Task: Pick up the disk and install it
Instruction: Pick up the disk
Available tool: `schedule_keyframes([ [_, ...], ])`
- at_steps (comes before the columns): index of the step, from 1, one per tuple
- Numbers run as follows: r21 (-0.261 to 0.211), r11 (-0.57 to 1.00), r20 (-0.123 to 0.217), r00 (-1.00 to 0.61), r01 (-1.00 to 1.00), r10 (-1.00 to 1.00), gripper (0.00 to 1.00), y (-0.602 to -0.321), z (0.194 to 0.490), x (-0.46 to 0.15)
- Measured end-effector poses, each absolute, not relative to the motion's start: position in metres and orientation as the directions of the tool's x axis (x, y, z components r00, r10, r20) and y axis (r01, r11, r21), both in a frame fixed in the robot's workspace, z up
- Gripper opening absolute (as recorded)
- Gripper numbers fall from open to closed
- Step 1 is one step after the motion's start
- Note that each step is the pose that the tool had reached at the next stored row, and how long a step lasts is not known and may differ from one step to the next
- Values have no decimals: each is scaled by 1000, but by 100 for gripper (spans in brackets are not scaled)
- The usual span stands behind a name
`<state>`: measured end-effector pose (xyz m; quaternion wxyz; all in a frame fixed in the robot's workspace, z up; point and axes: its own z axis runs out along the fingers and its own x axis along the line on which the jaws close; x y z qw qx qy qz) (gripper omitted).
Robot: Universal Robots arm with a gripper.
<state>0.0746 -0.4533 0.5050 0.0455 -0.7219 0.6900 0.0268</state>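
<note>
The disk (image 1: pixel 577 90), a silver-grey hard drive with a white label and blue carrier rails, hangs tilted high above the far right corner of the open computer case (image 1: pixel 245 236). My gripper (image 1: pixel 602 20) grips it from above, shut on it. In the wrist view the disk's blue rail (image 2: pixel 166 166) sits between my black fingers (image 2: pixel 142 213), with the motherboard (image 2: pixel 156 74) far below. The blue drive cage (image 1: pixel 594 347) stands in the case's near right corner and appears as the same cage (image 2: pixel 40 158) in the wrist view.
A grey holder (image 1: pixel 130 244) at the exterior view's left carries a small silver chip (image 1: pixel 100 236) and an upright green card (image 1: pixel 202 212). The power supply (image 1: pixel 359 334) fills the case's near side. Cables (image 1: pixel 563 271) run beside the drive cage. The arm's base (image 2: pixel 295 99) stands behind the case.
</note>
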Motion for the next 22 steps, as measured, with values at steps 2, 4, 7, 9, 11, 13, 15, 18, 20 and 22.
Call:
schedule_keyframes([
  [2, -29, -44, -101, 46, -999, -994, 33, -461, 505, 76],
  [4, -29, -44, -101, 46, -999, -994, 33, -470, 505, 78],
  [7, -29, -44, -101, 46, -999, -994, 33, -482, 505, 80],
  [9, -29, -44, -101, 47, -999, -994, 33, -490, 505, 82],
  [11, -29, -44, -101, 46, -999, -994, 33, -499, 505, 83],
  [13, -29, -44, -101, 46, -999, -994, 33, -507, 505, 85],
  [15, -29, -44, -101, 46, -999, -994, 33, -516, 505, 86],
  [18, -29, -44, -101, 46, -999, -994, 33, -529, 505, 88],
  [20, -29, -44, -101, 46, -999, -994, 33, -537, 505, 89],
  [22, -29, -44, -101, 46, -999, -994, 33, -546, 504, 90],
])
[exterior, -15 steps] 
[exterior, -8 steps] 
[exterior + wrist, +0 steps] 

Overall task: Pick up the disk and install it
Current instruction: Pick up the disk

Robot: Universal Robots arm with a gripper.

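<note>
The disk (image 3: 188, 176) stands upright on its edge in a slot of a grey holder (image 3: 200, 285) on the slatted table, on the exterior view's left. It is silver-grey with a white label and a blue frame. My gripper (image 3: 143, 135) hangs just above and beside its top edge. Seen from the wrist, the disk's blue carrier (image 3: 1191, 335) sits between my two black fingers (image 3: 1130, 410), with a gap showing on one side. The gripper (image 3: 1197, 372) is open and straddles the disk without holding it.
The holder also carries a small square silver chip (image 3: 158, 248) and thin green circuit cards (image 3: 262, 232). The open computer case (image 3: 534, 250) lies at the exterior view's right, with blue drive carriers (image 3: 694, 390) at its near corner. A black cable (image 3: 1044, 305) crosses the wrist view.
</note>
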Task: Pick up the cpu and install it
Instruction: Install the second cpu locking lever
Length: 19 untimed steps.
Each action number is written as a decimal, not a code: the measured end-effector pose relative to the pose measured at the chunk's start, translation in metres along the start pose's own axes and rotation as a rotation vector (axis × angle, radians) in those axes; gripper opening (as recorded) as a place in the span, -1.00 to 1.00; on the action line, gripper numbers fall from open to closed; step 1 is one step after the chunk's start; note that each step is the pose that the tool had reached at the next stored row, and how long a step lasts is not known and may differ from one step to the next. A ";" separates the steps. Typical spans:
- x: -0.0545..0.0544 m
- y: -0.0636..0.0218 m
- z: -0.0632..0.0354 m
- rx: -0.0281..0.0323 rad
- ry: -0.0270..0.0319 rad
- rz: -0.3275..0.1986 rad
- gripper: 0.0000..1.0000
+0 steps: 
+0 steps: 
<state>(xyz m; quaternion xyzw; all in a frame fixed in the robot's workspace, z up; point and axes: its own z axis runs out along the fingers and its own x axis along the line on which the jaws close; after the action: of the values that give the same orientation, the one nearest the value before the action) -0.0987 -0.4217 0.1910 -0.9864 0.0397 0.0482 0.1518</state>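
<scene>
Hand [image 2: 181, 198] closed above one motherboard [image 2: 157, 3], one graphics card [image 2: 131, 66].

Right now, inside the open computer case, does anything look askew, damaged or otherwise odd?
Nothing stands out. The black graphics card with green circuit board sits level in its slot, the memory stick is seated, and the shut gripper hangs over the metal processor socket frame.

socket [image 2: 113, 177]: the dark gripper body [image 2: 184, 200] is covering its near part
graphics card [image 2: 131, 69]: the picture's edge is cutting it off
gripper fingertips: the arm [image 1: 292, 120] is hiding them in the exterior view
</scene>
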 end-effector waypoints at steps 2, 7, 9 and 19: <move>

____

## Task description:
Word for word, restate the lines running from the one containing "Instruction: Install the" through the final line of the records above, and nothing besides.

## Result:
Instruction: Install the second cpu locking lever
Length: 19 untimed steps.
Each action number is written as a decimal, not a code: the measured end-effector pose relative to the pose measured at the chunk's start, translation in metres along the start pose's own axes and rotation as a rotation vector (axis × angle, radians) in those axes; gripper opening (as recorded) as a place in the span, -1.00 to 1.00; on the action line, gripper numbers fall from open to closed; step 1 is one step after the chunk's start; note that each step is the pose that the tool had reached at the next stored row, and how long a step lasts is not known and may differ from one step to the next. A ";" separates the steps. Typical spans:
- x: -0.0545..0.0544 m
- y: -0.0636..0.0218 m
- z: -0.0632..0.0354 m
- rx: -0.0281..0.0323 rad
- ry: -0.0270..0.0319 rad
- rz: -0.3275..0.1986 rad
- gripper: 0.0000..1.0000
+0 steps: 
+0 steps: 
<state>(xyz m; quaternion xyzw; all in a frame fixed in the robot's workspace, z up; point and axes: its own z axis runs out along the fingers and its own x axis along the line on which the jaws close; after the action: of the values that give the same orientation, the one nearest the value before the action) -0.0987 -0.4217 0.1910 -0.9864 0.0397 0.0482 0.1518</state>
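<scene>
Hand [image 2: 181, 198] closed above one motherboard [image 2: 157, 3], one graphics card [image 2: 131, 66].

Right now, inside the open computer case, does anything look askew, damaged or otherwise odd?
Nothing stands out. The black graphics card with green circuit board sits level in its slot, the memory stick is seated, and the shut gripper hangs over the metal processor socket frame.

socket [image 2: 113, 177]: the dark gripper body [image 2: 184, 200] is covering its near part
graphics card [image 2: 131, 69]: the picture's edge is cutting it off
gripper fingertips: the arm [image 1: 292, 120] is hiding them in the exterior view
</scene>
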 end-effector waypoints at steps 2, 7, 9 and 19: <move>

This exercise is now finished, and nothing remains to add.